Materials provided START

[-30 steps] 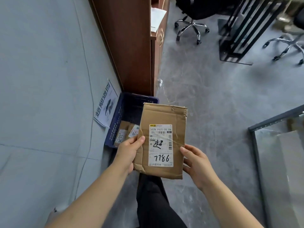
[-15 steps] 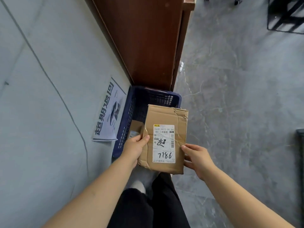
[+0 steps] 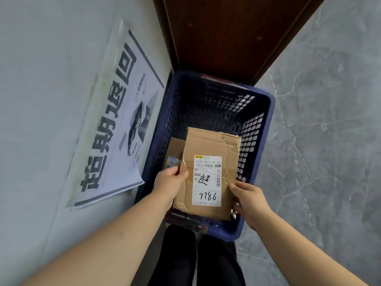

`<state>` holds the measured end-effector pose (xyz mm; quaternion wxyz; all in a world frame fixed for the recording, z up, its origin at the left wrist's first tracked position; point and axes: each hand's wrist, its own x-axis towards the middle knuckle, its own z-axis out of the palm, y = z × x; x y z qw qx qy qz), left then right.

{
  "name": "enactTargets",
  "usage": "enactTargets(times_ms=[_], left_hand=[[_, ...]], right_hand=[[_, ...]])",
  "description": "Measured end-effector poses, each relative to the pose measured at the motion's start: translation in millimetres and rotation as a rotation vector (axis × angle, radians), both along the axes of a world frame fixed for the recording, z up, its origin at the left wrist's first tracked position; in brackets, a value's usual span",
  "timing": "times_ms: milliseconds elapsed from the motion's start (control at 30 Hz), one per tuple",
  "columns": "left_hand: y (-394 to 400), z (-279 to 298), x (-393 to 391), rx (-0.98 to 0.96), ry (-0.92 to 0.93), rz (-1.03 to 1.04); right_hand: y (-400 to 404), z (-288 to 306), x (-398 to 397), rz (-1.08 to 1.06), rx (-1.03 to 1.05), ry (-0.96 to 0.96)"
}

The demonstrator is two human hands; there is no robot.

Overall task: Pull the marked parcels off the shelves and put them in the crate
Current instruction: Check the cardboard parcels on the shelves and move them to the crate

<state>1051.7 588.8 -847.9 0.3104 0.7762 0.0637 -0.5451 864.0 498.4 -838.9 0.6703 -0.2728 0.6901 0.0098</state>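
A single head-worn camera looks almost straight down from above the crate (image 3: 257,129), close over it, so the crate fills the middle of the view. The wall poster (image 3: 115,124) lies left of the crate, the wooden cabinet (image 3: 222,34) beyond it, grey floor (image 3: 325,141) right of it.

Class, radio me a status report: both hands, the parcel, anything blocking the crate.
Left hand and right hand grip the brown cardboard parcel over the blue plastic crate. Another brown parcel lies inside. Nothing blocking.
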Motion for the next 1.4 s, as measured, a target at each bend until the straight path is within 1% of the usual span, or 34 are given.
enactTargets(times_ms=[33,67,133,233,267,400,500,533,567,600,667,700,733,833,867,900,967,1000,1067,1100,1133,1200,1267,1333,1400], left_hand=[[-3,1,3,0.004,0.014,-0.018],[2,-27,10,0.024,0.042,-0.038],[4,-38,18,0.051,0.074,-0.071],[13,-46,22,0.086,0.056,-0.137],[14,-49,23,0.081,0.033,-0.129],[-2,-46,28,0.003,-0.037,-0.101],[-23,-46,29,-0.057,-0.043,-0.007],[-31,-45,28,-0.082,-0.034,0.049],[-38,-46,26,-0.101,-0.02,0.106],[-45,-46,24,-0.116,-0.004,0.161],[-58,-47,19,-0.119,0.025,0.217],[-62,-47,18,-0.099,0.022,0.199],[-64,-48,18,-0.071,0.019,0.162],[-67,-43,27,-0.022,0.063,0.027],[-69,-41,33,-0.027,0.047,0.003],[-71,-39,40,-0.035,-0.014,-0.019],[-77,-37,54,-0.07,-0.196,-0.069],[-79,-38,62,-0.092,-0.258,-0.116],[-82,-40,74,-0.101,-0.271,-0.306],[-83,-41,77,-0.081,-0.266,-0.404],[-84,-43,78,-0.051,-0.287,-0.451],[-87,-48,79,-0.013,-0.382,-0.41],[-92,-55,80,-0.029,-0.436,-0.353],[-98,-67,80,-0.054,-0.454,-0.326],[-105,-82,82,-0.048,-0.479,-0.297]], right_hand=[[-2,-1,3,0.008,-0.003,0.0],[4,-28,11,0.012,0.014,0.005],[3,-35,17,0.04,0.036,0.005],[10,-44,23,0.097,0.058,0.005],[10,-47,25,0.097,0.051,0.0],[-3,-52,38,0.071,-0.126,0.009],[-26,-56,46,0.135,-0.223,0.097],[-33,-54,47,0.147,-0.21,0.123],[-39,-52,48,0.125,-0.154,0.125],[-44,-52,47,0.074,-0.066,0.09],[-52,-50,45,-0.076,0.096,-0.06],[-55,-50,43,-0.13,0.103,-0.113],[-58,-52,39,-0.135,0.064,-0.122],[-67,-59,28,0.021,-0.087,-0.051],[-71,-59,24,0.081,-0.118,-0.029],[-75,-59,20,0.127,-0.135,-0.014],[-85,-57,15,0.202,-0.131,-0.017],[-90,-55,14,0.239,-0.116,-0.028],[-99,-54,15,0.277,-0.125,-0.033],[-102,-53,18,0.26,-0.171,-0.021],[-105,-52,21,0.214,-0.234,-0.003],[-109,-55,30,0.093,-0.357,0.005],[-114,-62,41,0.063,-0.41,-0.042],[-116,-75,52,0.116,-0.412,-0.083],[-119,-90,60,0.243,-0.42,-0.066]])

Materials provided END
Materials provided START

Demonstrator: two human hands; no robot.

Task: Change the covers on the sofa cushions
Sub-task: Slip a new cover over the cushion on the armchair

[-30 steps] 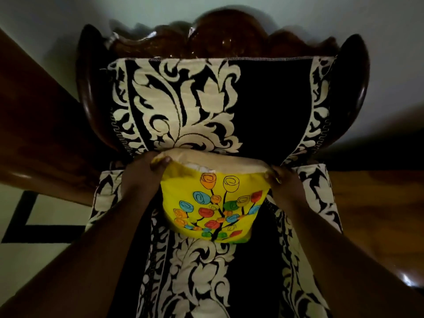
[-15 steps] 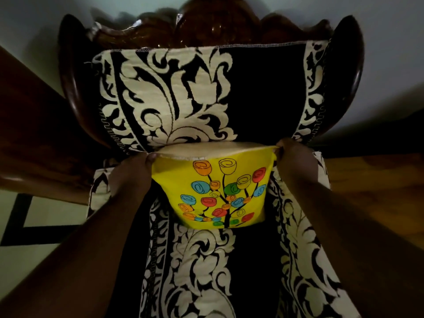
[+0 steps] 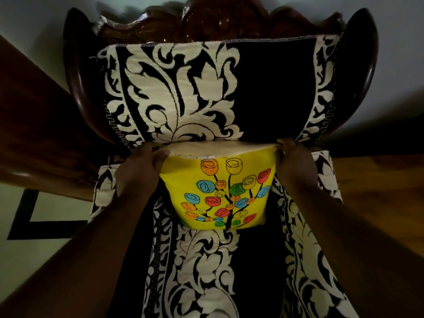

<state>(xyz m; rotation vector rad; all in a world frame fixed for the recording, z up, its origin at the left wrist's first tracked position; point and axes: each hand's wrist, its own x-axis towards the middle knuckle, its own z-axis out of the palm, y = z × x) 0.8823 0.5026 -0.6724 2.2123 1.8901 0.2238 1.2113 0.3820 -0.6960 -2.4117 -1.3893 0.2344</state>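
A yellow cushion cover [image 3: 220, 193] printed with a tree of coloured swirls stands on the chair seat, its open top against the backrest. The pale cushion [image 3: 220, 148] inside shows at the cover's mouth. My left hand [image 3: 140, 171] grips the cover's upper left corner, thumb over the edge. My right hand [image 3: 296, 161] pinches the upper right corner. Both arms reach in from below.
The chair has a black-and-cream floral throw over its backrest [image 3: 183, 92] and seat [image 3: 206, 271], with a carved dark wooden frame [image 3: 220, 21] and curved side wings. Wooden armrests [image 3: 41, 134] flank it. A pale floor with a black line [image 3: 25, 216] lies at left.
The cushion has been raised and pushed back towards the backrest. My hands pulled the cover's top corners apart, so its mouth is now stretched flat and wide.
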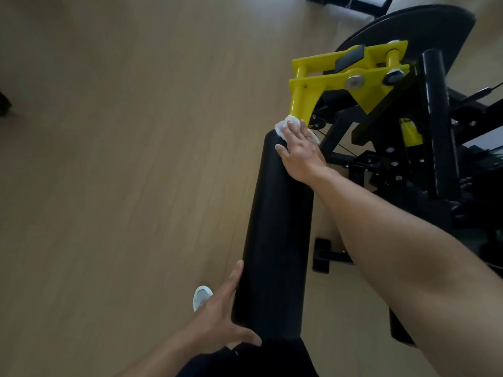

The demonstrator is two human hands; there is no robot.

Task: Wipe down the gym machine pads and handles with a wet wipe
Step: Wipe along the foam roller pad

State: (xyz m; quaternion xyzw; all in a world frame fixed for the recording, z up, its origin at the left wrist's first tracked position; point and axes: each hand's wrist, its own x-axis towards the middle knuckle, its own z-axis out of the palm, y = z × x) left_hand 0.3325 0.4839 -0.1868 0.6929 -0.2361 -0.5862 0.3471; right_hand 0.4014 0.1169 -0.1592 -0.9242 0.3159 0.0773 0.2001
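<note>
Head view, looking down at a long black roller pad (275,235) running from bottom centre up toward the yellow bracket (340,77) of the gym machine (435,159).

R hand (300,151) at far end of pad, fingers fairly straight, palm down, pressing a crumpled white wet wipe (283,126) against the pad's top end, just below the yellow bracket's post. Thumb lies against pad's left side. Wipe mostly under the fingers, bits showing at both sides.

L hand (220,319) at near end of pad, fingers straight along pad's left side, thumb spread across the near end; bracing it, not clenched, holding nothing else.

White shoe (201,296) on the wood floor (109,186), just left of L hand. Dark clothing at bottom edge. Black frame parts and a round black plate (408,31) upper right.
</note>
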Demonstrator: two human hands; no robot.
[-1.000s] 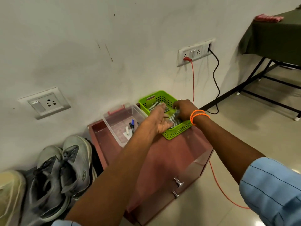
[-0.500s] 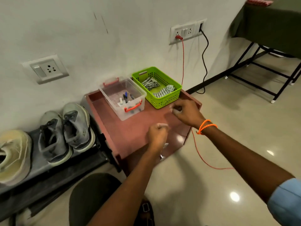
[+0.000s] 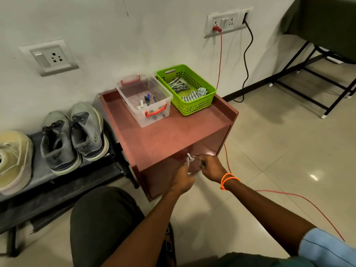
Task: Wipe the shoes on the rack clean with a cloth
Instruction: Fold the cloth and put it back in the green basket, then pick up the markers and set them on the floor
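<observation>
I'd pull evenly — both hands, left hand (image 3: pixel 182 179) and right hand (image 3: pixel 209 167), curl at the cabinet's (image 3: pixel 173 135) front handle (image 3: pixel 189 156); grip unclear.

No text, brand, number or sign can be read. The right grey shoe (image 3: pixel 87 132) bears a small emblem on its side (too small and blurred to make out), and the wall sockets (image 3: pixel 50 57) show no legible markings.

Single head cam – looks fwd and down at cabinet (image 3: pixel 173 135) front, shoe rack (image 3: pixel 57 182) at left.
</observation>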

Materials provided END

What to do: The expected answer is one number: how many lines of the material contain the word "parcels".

Your response: 2